На рис. 4-4, а (т. 1) представлен участок α-спирали, состоящий из 10 аминокислотных остатков.
б) Пронумеруйте R-группы на рис. 4-4, а сверху (N-конец; 1) вниз (С-конец; 10). R-группы с какими номерами выступают слева, а какие справа?
в) Предположим, вам нужно сконструировать участок амфифильной спирали из 10 аминокислотных остатков, в котором слева были бы расположены гидрофильные остатки, а справа — гидрофобные. Предложите последовательность из 10 аминокислот, которые могли бы образовать такую спираль. Учтите, что правильных ответов на этот вопрос может быть несколько.
г) Приведите пример последовательности двухцепочечной ДНК, которая могла бы кодировать аминокислотную последовательность, предложенную вами в ответе на вопрос (в). (Это внутренняя последовательность, так что нет необходимости вводить в нее стартовый кодон и стоп-кодон.)
Камтекар с коллегами синтезировали белки не с определенной последовательностью, а с почти случайной последовательностью, в которой в определенных позициях находились гидрофобные и гидрофильные аминокислотные остатки. Для этой цели ученые воспользовались интересными особенностями генетического кода, что позволило им создать библиотеку искусственных молекул ДНК с почти случайными последовательностями, выстроенными определенным образом.
Для создания последовательности ДНК, которая кодировала бы случайную последовательность гидрофобных аминокислотных остатков, исследователи начали с вырожденного кодона NТN, в котором N может означать А, G, С или Т. Для синтеза молекул ДНК с различными нуклеотидами в позиции N они использовали эквимолярную смесь оснований А, G, С и Т (см. рис. 8-35 вт. 1). Аналогичным образом, для создания случайной последовательности полярных аминокислот они начали с вырожденного кодона NAN и использовали для синтеза эквимолярную смесь А, G и С (в этом случае без Т).

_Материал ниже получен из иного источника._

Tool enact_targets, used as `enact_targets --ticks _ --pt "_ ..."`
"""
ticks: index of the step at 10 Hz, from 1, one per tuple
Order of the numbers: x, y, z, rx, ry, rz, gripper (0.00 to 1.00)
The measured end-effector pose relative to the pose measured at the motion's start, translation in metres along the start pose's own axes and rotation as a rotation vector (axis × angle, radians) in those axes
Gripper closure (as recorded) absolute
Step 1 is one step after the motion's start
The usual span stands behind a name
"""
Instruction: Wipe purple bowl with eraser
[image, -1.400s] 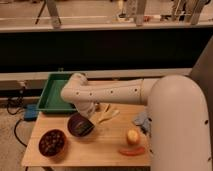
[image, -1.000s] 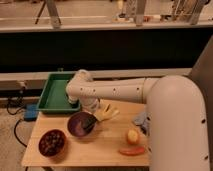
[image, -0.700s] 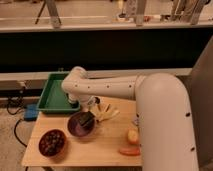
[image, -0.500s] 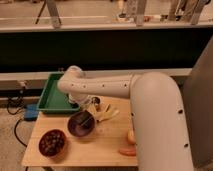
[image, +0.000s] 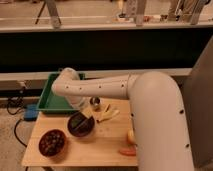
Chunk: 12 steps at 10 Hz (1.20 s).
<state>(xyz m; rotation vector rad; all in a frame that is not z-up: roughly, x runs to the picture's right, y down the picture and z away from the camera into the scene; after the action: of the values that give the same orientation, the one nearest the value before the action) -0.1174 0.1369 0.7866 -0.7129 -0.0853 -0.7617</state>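
Wooden desk (image: 102, 144) is seen below a dark wall. The purple bowl (image: 81, 124) is placed left of centre. The end effector (image: 93, 104) is held just behind it, toward the rear edge; its state cannot be told.

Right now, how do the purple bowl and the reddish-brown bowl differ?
The purple bowl is plain inside; the reddish-brown bowl holds bumpy dark contents. The end effector is at the purple bowl's far rim; the reddish-brown bowl sits apart, nearer the camera. Both are round and similar-sized.
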Motion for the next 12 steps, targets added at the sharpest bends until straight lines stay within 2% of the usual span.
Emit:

д) Какие аминокислоты может кодировать триплет NTN? Все ли аминокислоты из этого набора гидрофобные? Входят ли в этот набор все гидрофобные аминокислоты?
е) Какие аминокислоты может кодировать триплет NAN? Все ли они полярные? Входят ли в этот набор все полярные аминокислоты?
ж) Почему при синтезе кодонов NAN реакционная смесь не должна содержать основание Т?
Камтекар с коллегами клонировали библиотеку случайных последовательностей ДНК на плазмидах, отобрали 48 вариантов с правильным расположением гидрофильных и гидрофобных аминокислотных остатков и экспрессировали их в клетках Е. coli. Далее предстояло определить, соответствует ли укладка белков предсказанной структуре. Экспрессировать и кристаллизовать каждый белок, а затем определять его трехмерную структуру было бы слишком трудоемким делом. Вместо этого исследователи использовали процессинг в клетках Е. coli для отсева наиболее дефектных вариантов белков. После этого первичного скрининга они сохранили лишь те клоны, в которых по данным SDS-электрофореза в полиакриламидном геле была белковая полоса с ожидаемой молекулярной массой (см. рис. 3-18 в т. 1).
з) Почему белки с очень сильными нарушениями структуры не образуют при электрофорезе полосу с ожидаемой молекулярной массой?
Этот первичный тест прошли несколько белков, и дальнейшие исследования показали, что они имели предсказанную структуру из четырех спиралей.
и) Почему не все белки со случайной последовательностью, прошедшие первичный скрининг, могли образовывать структуру из четырех спиралей?